Shortly after I got my new wheelchair about two years ago when I was working with physical and occupational therapists and a wheelchair technician, two clickers were Velcroed onto the gear box. Given the very limited use I have of my left arm and thumb – I have no use at all of my right arm and my legs – since my spinal surgery three and a half years ago, one is to enable me to more easily turn my chair on and off, and the other is to make it easier for me to change the speed and access the tilt function. They work pretty well.
Except when they don’t.
It’s not that the clickers don’t work. They work fine. It’s my arm that doesn’t work.

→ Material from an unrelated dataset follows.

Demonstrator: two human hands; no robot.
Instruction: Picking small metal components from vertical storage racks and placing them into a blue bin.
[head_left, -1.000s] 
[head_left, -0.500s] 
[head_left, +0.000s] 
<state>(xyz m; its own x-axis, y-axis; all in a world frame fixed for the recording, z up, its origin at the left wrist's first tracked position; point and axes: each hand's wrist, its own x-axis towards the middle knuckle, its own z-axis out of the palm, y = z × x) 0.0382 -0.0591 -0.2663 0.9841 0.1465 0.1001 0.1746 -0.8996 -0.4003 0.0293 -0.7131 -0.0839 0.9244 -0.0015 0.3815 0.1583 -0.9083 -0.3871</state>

Not all the time, though. There are times when my arm works okay, and I can use the clickers just fine. Easy peasy. There are even times when I can even press the buttons on the gear box.
But there are times – lots of times – when, for some reason (being too cold, too tired, not sitting right…?), I can’t get my arm down and can’t use the clickers which were supposed to enable me, which were supposed to make things easier for me. (Hitting the clickers without hitting the joystick is also an issue.) I end up right back at being stuck, not being able to do anything and needing my attendant to do it.
This is most frustrating, to say the very least, when, before the surgery, I had no problem pressing the buttons on the gear box and operating my wheelchair.
And so many other things. Before my surgery, I was able to do them with no or little problem. No special clickers needed. (Although I did have some special equipment, such as my speech device and additional programs and attachments on my computer that made things easier for me.)
I have been thinking a lot about this lately, about how my life is so different now, about how I used to be able to do so many things. I notice how weird it is when I try to tell my attendants now what my life was like, what I was able to do, about all that I did, like go on camping trips, until February, 2017. It’s like they don’t believe me, like they roll their eyes at me and say “sure, sure.” At least this is how I feel when I try to tell them. (In a weird way, this is a blessing, in that my attendants accept me as I am and aren’t sad and/or angry about all that they have to do for me.)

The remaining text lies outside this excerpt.